Il était une fois un prince qui s’appelait Charmant parce que sa mère avait décidé de lui donner un prénom nom original qui porterait bonheur. En se penchant sur la trogne de son trognon de fils, la reine, sa maman, avait prononcé un sort carabossique : Tu te marieras à 20 ans avec une vraie princesse, ou pas, avec du monde au balcon et Pâques au tison.
Il fallut donc que la future soit pourvue de tout là où il le fallait.
La prophétie de la reine se répandit comme une trainée dans tout le royaume. Le vent soufflait aux oreilles cette antienne mille fois répétée mais jamais égalée, « pas de bras, pas de chocolat ». Car c’était, à cette époque-là, une denrée rare que les vraies princesses à bras, un peu comme les thons qui étaient en voie de disparition.
Voilà que Charmant eut vingt ans sans s’en apercevoir. Le fils prince à la reine était devenu, c’était cousu, le plus beau, le plus fort, le plus fier et le plus costaud. Mais, zélas, c’est là qu’est l’os, il était demeuré (oui, il l’était un peu) célibataire à son âge ! Mais où sont les Blanche Neige d’antan ? Il fallut trouver le bon parti pris qui croyait prendre sous peine de coiffer Ste Catherine, un comble.
La reine décida de donner son royal coup de pouce au destin et l’inscrivit à l’émission, Qui veut épouser mon Chérubin ? , une série télé de réalité dont elle était la plus fidèle spectatrice et qu’elle commentait d’ailleurs pour elle-même et son fidèle Milou, assis en tailleur à ses côtés : « quelle c… celle-là, c’est une p…, ça se voit. J’espère que le benêt ne va pas craquer, ce serait trop stupide pour sa pauvre maman si elle se retrouve avec ça comme belle-fille. Vois-tu, mon fidèle Milou, nous allons tout faire pour ne pas qu’une telle bombe nous tombe dessus comme la syphilis sur le bas clergé au Moyen-Age». Si le récit est en partie censuré, c’est qu’il ne convient pas de mettre de gros mots dans un conte de fées strictement accessible aux enfants en bas âge.

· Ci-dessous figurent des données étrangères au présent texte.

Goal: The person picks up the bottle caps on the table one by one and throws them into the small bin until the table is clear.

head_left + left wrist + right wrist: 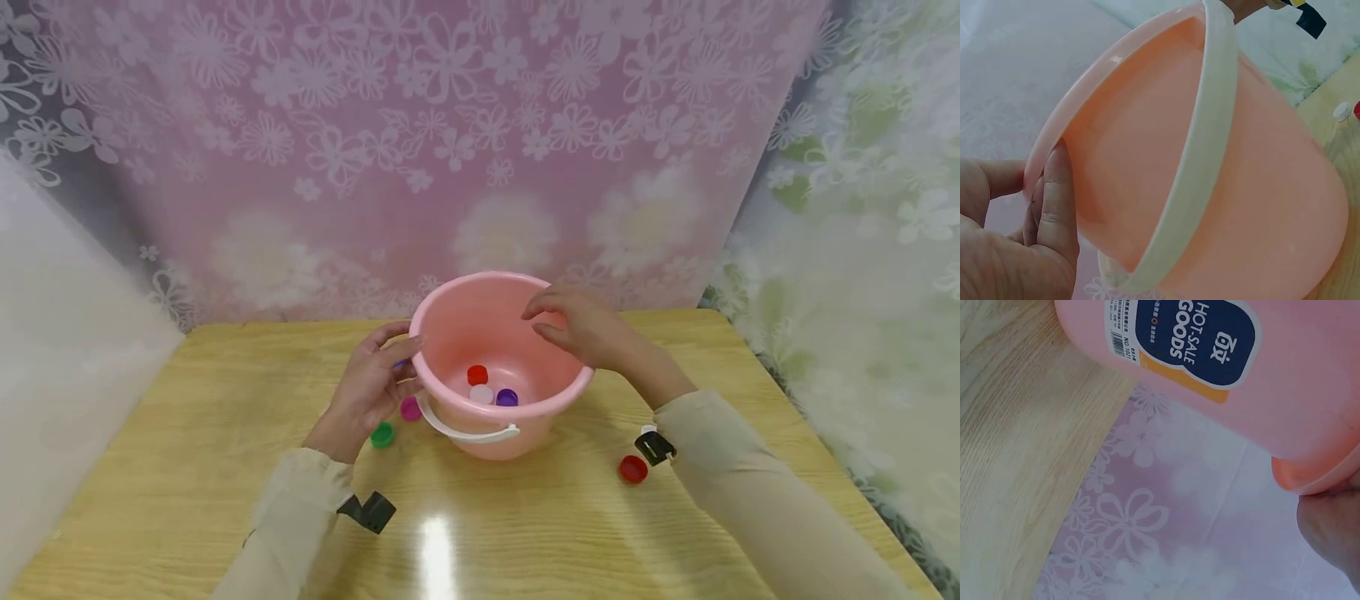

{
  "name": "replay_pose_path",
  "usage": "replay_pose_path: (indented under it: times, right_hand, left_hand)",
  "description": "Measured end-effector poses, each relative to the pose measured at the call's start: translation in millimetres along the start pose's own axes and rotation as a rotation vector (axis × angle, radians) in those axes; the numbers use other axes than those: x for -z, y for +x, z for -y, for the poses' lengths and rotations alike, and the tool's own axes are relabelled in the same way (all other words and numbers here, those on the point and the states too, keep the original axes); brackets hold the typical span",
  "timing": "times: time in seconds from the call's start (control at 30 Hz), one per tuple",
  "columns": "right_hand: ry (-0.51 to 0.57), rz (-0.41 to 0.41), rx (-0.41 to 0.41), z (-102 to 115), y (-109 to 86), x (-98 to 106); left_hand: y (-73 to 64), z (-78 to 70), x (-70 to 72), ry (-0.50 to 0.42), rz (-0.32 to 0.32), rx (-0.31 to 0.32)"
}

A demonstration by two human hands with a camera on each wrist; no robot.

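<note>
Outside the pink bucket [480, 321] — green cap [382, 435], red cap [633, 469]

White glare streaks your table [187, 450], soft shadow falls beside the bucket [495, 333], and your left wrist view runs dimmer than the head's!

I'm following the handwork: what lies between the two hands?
The open mouth of the pink bucket lies between the left hand and the right hand in the head view.
</note>
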State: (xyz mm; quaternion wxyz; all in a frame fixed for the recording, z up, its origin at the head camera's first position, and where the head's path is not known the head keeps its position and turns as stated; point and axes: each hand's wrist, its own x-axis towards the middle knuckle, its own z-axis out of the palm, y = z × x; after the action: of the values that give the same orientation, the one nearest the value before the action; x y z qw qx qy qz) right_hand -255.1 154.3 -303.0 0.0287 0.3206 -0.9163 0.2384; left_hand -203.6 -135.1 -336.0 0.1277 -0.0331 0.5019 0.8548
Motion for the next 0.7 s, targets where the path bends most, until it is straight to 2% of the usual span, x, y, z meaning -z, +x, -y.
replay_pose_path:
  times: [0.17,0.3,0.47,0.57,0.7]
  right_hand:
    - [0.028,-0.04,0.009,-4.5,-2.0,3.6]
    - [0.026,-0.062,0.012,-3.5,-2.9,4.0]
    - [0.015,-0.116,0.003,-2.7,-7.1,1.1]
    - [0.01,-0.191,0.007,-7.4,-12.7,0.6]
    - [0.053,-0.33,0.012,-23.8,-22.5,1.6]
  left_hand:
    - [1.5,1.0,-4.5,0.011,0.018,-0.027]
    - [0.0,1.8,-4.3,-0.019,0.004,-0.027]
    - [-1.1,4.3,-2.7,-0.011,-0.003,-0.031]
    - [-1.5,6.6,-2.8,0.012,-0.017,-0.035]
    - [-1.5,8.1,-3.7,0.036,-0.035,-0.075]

Les candidatures des futures furent soigneusement sélectionnées par la reine mère : on n’est jamais trop prudente surtout dans la haute. Pour le gamin, si princesse il y avait, il convenait en suce de trouver la bonne. Le premier choix tomba sur la blonde Joséphine comme les blés, grande et décolletée à retardement (sont-ce des vrais ou des faux ? se demanda Charmant dont les yeux sortirent très momentanément des orbites … de cheval comme dirait Geluck). La suite ne nous le dira jamais. Elle plut donc au prince, la mère ne dit mot qu’on sent.
La seconde, Nabila, avait la peau mate et les yeux couleur tout de suite. Elle plut donc au Prince mais moins à la mère à cause de son teint de pruneau d’Agen dont elle détestait les noyaux mais appréciait la marque tout de même pour le moelleux et le goût.

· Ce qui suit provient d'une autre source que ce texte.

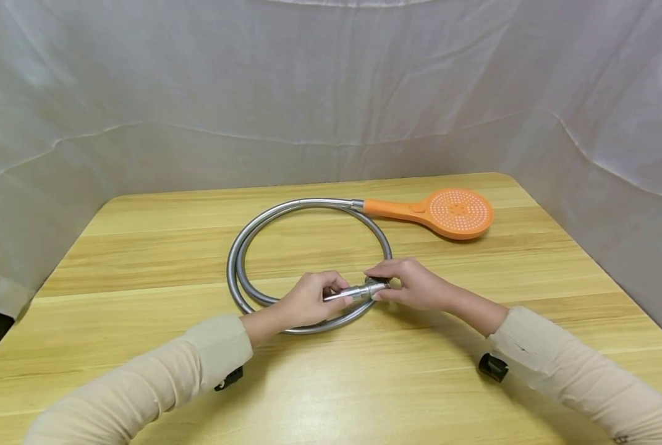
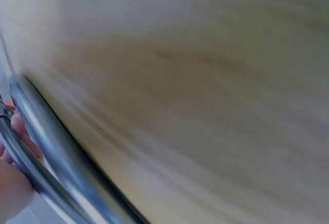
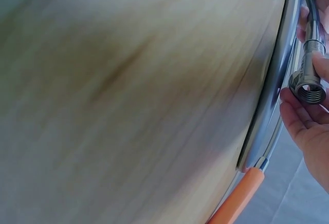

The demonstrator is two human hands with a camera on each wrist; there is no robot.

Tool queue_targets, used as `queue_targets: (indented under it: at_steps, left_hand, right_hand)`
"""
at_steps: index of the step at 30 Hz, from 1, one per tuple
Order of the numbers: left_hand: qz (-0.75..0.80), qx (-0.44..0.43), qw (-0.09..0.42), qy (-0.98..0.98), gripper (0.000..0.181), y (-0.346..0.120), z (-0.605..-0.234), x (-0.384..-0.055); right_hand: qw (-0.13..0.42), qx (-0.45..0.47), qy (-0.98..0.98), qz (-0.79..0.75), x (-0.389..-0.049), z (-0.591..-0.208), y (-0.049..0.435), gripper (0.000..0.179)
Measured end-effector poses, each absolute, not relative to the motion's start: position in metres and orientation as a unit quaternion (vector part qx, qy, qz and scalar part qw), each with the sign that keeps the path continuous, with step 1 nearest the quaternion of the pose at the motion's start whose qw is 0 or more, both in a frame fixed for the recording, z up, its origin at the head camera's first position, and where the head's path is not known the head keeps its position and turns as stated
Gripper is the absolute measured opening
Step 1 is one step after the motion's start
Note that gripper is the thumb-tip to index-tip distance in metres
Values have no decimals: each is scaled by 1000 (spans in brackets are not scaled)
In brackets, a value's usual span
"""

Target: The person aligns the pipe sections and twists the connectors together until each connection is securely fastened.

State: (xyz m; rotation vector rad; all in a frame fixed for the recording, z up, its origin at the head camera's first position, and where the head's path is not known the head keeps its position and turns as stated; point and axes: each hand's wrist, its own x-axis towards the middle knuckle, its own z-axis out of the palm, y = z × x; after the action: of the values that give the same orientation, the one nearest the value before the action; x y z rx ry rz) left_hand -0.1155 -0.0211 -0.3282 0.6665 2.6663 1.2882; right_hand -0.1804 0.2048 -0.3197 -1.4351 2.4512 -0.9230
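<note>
My left hand (image 1: 311,301) pinches the nut end (image 1: 353,293) of a shiny metal shower hose (image 1: 232,266) between thumb and fingers. My right hand (image 1: 416,285) grips a small silver fitting (image 1: 376,287) by its body, in line with that hose end. In the right wrist view, the fitting (image 3: 304,72) meets the ribbed nut and shows an open threaded mouth toward the camera. The hose lies in a loose coil under both hands. Its other end joins the handle of an orange shower head (image 1: 455,213), lying face up behind my right hand.
A wood-grain table (image 1: 331,383) carries everything. Pale grey cloth (image 1: 331,93) hangs around its back and sides. A black wrist strap piece (image 1: 493,367) juts out below the right sleeve. Lengths of hose (image 2: 64,152) run close by the left wrist.
</note>
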Motion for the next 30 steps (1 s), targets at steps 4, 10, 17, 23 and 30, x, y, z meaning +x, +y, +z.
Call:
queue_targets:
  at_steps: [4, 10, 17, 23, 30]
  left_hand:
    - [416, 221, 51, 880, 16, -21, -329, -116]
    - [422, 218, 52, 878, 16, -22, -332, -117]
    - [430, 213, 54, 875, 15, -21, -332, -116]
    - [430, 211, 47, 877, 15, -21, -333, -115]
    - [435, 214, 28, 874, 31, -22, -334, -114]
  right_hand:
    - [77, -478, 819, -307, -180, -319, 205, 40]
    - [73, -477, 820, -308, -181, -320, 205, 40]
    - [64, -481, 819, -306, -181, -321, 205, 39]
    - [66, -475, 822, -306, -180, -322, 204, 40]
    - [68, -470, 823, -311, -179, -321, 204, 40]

La troisième, Louise, n’avait l’air de rien de plus que ce qu’elle était, une fille avec cheveux, yeux, nez, bouche, dents, jupe, tee-shirts, talons, et avec ça, un air modeste qui plut aussi au prince, on ne sait pourquoi, et moyennement à sa mère car si vis pacem, para bellum et il faut se méfier de l’eau qui dort dine, comme dit le proverbe bien connu. Mais laquelle était une vraie princesse de conte de fées ?

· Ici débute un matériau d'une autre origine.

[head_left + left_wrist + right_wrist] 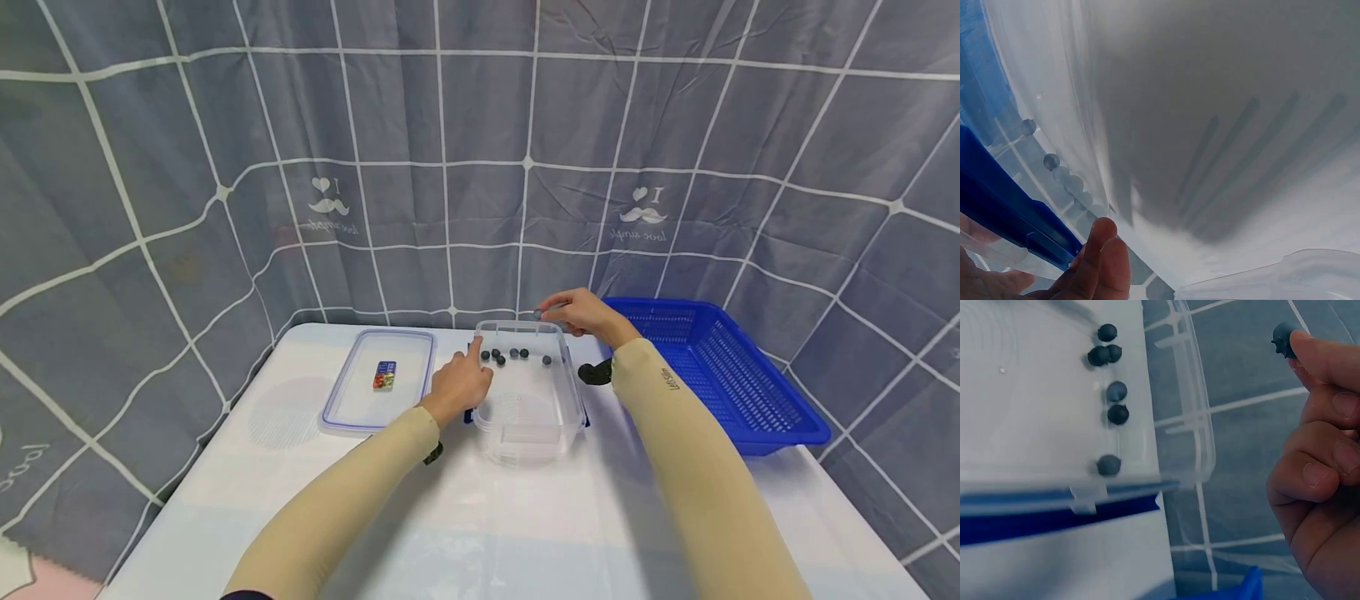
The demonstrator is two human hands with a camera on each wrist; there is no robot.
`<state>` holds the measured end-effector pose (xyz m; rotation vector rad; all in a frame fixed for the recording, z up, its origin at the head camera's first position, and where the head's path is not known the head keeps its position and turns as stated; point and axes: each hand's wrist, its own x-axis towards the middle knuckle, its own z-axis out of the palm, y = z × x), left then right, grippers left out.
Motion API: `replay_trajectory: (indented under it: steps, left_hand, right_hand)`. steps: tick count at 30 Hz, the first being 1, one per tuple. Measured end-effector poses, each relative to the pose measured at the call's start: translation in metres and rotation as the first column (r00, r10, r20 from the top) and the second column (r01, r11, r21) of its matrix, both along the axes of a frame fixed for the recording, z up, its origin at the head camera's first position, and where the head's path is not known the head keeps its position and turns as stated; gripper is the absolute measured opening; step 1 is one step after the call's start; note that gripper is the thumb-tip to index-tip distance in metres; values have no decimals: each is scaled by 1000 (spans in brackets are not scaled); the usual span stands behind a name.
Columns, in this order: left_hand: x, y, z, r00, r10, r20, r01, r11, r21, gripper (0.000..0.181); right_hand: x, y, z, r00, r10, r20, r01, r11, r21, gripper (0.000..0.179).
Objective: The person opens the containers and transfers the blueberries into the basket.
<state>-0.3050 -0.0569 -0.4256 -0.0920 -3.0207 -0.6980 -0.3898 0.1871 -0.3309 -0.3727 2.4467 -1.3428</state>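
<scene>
A clear plastic food container (pixel 528 408) stands on the white table, several blueberries (pixel 514 354) lying along its far end. My left hand (pixel 459 382) grips the container's left side wall, thumb over the rim and fingers outside. In the left wrist view, those fingers (pixel 1116 259) show beside a dark blue latch (pixel 1016 215). Above and just past the far right corner, my right hand (pixel 581 315) pinches one blueberry (pixel 1284 339) between thumb and index finger, the other fingers curled in.
Left of the container lies its clear lid (pixel 408 392) with a blue seal and a small printed label (pixel 385 375). A blue plastic basket (pixel 693 358) stands at the right, close to my right forearm. Behind the table hangs a grey curtain (pixel 480 200) with white lines.
</scene>
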Motion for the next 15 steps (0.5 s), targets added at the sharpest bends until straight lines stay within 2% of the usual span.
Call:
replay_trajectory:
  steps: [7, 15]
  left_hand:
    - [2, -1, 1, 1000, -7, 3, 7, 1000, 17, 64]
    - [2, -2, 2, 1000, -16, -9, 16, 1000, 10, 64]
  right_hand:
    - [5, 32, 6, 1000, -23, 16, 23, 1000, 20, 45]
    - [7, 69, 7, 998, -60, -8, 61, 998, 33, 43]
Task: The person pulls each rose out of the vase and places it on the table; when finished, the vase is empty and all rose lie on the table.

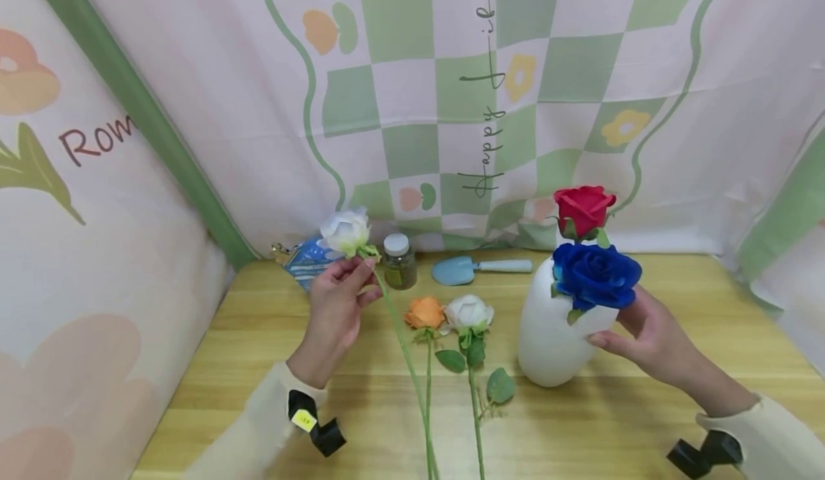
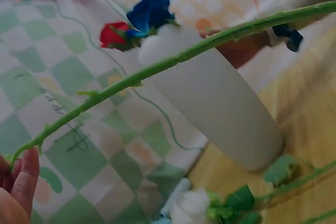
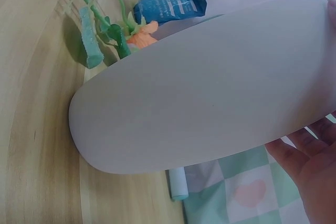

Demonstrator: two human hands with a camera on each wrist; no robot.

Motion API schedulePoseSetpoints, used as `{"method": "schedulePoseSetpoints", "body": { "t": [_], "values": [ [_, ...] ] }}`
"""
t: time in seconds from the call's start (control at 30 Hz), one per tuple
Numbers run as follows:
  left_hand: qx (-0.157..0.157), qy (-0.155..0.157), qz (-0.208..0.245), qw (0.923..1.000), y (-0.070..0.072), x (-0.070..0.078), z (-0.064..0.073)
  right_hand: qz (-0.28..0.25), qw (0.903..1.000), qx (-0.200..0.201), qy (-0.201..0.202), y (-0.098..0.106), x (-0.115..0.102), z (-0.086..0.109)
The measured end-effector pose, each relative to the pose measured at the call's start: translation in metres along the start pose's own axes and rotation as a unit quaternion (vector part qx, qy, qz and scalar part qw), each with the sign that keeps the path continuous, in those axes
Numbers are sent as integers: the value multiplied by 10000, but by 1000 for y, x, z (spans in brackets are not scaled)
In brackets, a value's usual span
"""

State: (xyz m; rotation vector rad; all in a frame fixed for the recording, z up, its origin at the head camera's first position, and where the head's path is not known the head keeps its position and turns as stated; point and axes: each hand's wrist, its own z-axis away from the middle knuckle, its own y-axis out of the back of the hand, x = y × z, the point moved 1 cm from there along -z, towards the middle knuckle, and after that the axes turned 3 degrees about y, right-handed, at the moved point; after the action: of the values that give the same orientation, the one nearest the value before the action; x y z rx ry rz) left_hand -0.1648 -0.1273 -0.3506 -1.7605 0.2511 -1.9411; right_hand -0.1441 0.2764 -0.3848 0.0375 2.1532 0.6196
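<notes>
The left hand (image 1: pixel 336 304) pinches a white flower (image 1: pixel 346 231) by its thin green stem (image 2: pixel 178 57). The thumb and fingertips are pressed together on the stem, just under the petals. The flower head sits right above these fingers, up in the air, and the long stem runs down from them toward the person.

The right hand (image 1: pixel 657 340) holds a tall white vase (image 1: pixel 548 344) near its top. The fingers and thumb are spread as wide as the vase, with the vase in between them. A blue rose (image 1: pixel 596 276) is at the top of the vase, just above the right fingers and a bit to their left. A red rose (image 1: pixel 583 210) shows above the blue one, higher up from the same fingers.

An orange flower (image 1: pixel 425 313) lies on the worktop (image 1: pixel 699 301), to the right of the left fingers and closer to the person. Next to it, between the two hands, lies a second white flower (image 1: pixel 469 313) with green leaves. A little jar (image 1: pixel 401 272) with a white lid stands just to the right of the left fingers. A blue packet (image 1: pixel 306 264) is behind the left hand, partly hidden by it. A small blue trowel (image 1: pixel 454 270) lies past the jar, between the two hands and farther back.
</notes>
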Motion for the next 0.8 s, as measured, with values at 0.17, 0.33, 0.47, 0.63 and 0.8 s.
{"method": "schedulePoseSetpoints", "body": {
  "t": [0.17, 0.33, 0.47, 0.63, 0.8],
  "values": [
    [-356, 279, -842, 9954, 7, -8, -1, 6, 10000, 2, -6, 0, -1, 0],
    [-541, 558, -1526, 9852, 13, -20, -3, 2, 10000, 12, -5, 0, 1, 0],
    [-503, 794, -1925, 9768, 21, -32, -7, 25, 10000, 4, -30, -1, 1, 0],
    [-442, 922, -2305, 9677, 30, -45, -9, -68, 10000, -33, -11, 0, 1, 0],
    [-415, 989, -2658, 9580, 37, -57, -12, -143, 9999, -48, 33, 0, 1, 0]
  ]
}}
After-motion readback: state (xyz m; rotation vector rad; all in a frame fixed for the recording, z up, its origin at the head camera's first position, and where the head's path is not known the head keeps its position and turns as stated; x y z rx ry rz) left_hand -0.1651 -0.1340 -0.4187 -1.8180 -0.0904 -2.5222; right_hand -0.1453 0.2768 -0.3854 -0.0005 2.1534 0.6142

La reine mère avait son idée. Puisque le premier épisode de la série Qui veut épouser mon Chérubin (je le rappelle à toutes fins utiles pour les distraits qui ne suivent pas) se passait chez zelle au castel, elle fit préparer trois suites royales et des cascades de pluie. Ce devait être si effrayant qu’il n’y aurait qu’une seule solution : que les trois filles dormissent au lieu-dit sans loup garou ni sorcières qui n’avaient pas été invités et surtout, sans Charmant au plumard, bien évidemment, car pas touche avant le mariage, soyez correctes !
Pour les filles, le menu était donc sans le dessert qui avait tout d’un printemps sans les jacinthes qui vont avec. Cependant, Joséphine, Nabila, et Louise étaient bien élevées et elles ne bronchèrent point car la Vieille, die Alte, aurait fustigé de son noir regard la moindre velléité d’insubordination dans les têtes ou les bouches par ailleurs délicieuses des promises, bref, il faut tuer dans l’œuf le processus, comme chante très bien Juliette que je vous recommande chaudement. La reine devinait les plus noirs des seins.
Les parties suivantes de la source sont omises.